January 13 - JAUJA (2014)
"All families disappear eventually, even if it takes a long time."
JAUJA is a gorgeous, slow-paced, surreal film. Every single shot in the movie is immaculately composed, and each is often held far longer than you would expect. Viggo Mortensen plays a Danish military captain charged with exterminating the natives in an unspecified (I think) desert region. His daughter runs off with a young soldier, and he sets off to find her. The stage is set for a western, or a romance, or an action film - but what follows is nothing of the sort.

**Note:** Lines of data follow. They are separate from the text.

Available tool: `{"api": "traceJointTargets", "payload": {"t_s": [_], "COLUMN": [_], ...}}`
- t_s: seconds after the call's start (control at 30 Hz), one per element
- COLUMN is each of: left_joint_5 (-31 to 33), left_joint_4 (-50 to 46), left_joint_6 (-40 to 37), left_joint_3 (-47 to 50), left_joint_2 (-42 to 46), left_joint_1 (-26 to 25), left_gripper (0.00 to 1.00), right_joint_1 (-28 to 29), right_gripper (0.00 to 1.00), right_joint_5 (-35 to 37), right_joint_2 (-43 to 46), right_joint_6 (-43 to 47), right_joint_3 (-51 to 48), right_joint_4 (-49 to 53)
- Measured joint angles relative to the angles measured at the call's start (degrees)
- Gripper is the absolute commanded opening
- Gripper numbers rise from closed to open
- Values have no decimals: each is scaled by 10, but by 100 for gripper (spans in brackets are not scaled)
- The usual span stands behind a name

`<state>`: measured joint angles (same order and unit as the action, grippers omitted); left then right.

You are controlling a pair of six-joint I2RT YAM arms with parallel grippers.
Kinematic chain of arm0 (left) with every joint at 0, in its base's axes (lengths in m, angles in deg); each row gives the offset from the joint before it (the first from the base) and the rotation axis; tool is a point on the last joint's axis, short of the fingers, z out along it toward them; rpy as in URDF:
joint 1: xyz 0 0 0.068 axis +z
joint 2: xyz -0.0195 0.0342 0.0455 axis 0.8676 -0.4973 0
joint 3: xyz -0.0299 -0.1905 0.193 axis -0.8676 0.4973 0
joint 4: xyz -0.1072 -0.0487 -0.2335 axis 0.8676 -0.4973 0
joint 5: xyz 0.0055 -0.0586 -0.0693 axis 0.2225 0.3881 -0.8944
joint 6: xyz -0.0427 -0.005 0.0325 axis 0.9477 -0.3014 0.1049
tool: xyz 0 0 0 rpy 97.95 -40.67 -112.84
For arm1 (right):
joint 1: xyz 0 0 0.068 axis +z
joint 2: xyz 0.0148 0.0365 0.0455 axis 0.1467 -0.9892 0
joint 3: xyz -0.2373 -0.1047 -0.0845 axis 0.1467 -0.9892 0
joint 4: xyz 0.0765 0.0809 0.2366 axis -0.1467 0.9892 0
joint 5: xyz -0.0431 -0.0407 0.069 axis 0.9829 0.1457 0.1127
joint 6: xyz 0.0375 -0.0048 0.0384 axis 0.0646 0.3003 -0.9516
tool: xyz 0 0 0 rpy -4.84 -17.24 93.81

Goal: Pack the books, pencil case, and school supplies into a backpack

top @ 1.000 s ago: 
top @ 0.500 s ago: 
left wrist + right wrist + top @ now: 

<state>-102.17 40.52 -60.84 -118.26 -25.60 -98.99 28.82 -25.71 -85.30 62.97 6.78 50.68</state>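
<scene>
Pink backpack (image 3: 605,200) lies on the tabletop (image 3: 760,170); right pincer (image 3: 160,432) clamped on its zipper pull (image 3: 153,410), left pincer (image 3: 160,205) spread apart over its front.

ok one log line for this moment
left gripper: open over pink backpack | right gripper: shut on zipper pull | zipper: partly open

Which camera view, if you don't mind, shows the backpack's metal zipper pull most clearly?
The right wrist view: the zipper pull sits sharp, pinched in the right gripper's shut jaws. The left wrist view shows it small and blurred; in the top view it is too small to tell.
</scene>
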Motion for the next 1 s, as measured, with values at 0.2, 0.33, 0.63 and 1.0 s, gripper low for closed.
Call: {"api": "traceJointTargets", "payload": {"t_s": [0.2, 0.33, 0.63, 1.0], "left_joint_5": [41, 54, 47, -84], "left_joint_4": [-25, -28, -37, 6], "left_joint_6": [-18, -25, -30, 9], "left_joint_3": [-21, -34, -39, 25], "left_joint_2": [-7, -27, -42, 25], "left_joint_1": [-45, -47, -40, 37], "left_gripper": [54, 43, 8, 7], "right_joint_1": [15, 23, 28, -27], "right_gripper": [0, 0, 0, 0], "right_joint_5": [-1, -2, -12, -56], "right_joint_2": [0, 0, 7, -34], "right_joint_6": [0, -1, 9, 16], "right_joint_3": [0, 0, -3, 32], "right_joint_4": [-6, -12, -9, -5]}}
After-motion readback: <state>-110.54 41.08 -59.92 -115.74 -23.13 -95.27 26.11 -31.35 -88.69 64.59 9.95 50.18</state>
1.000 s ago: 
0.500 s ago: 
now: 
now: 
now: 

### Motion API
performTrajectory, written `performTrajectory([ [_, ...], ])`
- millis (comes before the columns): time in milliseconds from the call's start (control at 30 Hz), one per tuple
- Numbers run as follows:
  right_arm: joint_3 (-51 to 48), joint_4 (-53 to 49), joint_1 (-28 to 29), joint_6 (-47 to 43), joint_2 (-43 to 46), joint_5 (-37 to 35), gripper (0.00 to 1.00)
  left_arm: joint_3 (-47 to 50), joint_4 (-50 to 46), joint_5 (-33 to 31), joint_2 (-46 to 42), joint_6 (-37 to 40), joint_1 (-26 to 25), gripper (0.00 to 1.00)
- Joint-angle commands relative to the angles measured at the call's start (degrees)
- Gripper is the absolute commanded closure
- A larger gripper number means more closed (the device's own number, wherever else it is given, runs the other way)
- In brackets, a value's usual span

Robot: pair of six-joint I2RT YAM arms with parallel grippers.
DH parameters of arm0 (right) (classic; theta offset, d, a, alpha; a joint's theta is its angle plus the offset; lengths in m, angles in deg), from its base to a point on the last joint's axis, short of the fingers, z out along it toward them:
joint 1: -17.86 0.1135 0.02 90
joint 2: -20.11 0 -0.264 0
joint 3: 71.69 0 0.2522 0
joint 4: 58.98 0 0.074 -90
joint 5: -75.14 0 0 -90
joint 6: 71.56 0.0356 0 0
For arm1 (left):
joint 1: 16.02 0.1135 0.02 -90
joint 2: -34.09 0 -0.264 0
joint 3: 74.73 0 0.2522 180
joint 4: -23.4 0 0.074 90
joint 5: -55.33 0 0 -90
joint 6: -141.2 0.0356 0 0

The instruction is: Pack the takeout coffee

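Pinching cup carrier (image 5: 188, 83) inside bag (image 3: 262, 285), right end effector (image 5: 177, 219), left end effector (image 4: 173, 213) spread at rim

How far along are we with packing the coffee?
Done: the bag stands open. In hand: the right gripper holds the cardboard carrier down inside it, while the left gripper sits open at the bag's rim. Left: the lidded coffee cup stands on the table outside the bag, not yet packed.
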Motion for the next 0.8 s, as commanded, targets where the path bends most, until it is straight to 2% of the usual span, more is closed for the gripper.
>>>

Sure, Viggo chases after his daughter, but it's a plodding, patient chase. The little action that occurs is framed in an ultra-wide shot, as is much of the rest of the film. Rarely is there a scene with more than one angle for coverage, and with the 4:3 aspect ratio, the rounded corners of the frame, the costumes, the scenery, and the lighting, JAUJA feels as much a painting as it does a movie. There are some truly beautiful scenes in this movie, some screenshots of which I feel compelled to share with you:
JAUJA takes an unexpected turn at a certain point, but saying anything more than that would likely lessen the impact of seeing it for yourself. I highly recommend JAUJA if you're in the mood for a slower film that's more than it appears. This is exactly the type of movie I wanted to watch with my "Under the Radar" category, so it seems like we're off to a good start. Tomorrow: On the Record.